◆ Exercise objective: What is needed is a faithful transcription of all the data below, pictures excluded.
▼
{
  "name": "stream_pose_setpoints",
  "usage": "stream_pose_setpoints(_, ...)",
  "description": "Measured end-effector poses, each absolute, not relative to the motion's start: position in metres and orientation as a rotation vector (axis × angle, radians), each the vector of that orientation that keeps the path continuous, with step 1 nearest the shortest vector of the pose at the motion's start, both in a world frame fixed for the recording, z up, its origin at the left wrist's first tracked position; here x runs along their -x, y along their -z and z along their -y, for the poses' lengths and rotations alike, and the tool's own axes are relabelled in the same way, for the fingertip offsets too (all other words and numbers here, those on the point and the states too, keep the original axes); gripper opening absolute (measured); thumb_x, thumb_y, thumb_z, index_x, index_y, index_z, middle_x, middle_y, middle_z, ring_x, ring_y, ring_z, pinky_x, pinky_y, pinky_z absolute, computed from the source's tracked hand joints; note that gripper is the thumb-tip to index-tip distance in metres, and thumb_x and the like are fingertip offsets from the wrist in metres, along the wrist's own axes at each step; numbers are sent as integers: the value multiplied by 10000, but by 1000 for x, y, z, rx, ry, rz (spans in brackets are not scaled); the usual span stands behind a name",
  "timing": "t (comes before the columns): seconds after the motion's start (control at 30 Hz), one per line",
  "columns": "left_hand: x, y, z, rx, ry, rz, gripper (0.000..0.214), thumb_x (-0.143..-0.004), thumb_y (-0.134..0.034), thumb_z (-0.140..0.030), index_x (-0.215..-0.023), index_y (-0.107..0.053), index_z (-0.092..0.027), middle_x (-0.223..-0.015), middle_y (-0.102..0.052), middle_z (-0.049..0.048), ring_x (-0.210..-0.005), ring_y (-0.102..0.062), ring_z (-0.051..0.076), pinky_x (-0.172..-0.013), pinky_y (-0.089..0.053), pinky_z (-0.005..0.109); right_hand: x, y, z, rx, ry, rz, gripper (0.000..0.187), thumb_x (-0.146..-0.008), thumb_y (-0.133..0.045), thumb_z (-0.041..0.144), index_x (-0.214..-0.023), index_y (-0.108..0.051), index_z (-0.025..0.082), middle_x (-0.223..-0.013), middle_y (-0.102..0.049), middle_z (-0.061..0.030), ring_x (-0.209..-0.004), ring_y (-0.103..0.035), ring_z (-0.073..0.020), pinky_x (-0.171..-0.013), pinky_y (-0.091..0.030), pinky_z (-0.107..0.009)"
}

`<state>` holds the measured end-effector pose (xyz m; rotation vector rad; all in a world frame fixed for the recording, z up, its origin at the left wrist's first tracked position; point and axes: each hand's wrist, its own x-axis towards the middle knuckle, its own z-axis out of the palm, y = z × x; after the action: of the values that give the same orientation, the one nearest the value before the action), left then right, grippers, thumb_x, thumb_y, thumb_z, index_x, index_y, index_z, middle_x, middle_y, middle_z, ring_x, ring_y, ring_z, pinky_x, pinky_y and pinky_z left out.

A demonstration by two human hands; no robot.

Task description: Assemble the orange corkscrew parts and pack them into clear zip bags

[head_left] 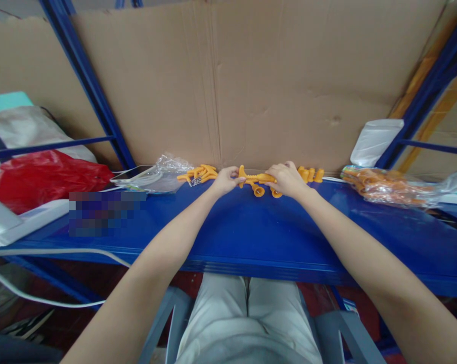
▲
◆ Answer area:
{
  "name": "stream_pose_setpoints",
  "usage": "stream_pose_setpoints(_, ...)",
  "description": "Measured end-effector poses, each absolute, not relative to the motion's start: position in metres and orientation as a rotation vector (axis × angle, radians), each the vector of that orientation that keeps the path continuous, with step 1 nearest the shortest vector of the pose at the motion's start, both in a world frame fixed for the recording, z up, its origin at the left wrist's first tracked position; here x runs along their -x, y along their -z and z along their -y, for the poses' lengths and rotations alike, and the tool's own axes are relabelled in the same way, for the fingertip offsets too (all other words and numbers here, those on the point and the states too, keep the original axes); gripper opening absolute (measured); thumb_x, thumb_y, thumb_z, index_x, index_y, index_z, middle_x, middle_y, middle_z, ring_x, ring_y, ring_z, pinky_x, pinky_y, pinky_z absolute, computed from the source's tracked hand joints; note that gripper is the thumb-tip to index-tip distance in metres, and thumb_x and the like are fingertip offsets from the wrist in metres, along the wrist's own axes at each step; numbers are sent as integers: the value multiplied by 10000, but by 1000 for x, y, z, rx, ry, rz (spans in brackets are not scaled); the usual span stands behind a name",
  "timing": "t (comes before the columns): seconds after the motion's start (control at 30 Hz), one per line",
  "columns": "left_hand: x, y, z, rx, ry, rz, gripper (0.000..0.214), thumb_x (-0.143..-0.004), thumb_y (-0.134..0.034), thumb_z (-0.140..0.030), index_x (-0.215..-0.023), index_y (-0.107..0.053), index_z (-0.092..0.027), middle_x (-0.223..-0.015), middle_y (-0.102..0.052), middle_z (-0.049..0.048), ring_x (-0.210..-0.005), ring_y (-0.102..0.062), ring_z (-0.051..0.076), pinky_x (-0.172..-0.013), pinky_y (-0.089..0.053), pinky_z (-0.005..0.109); right_hand: x, y, z, rx, ry, rz, gripper (0.000..0.187), thumb_x (-0.146..-0.008), thumb_y (-0.133..0.045), thumb_z (-0.041..0.144), index_x (-0.214..-0.023), index_y (-0.108..0.051), index_z (-0.025..0.082), middle_x (-0.223..-0.013), middle_y (-0.102..0.049), middle_z (-0.061..0.030), ring_x (-0.209..-0.004), ring_y (-0.103..0.035), ring_z (-0.073..0.020), pinky_x (-0.171..-0.013), pinky_y (-0.091..0.030), pinky_z (-0.107..0.009)"
}

`<state>` holds the measured end-effector pose (xyz m; rotation vector rad; all in a world frame fixed for the recording, z up, its origin at the left wrist's first tracked position; point and axes: each hand's wrist, its own x-axis towards the middle knuckle, its own z-axis out of the palm, y = z × x; after the action: of the values that give the same orientation, the one nearest the value before the action), left then right, grippers, thumb_x, thumb_y, thumb_z, index_x, index_y, index_z, middle_x, middle_y, middle_z, ring_x, ring_y, ring_z, pinky_x, pinky_y and pinky_z left out.

A demonstration by two human hands; no robot.

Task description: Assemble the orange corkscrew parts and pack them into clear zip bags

[head_left] 

Nothing else belongs to this exercise.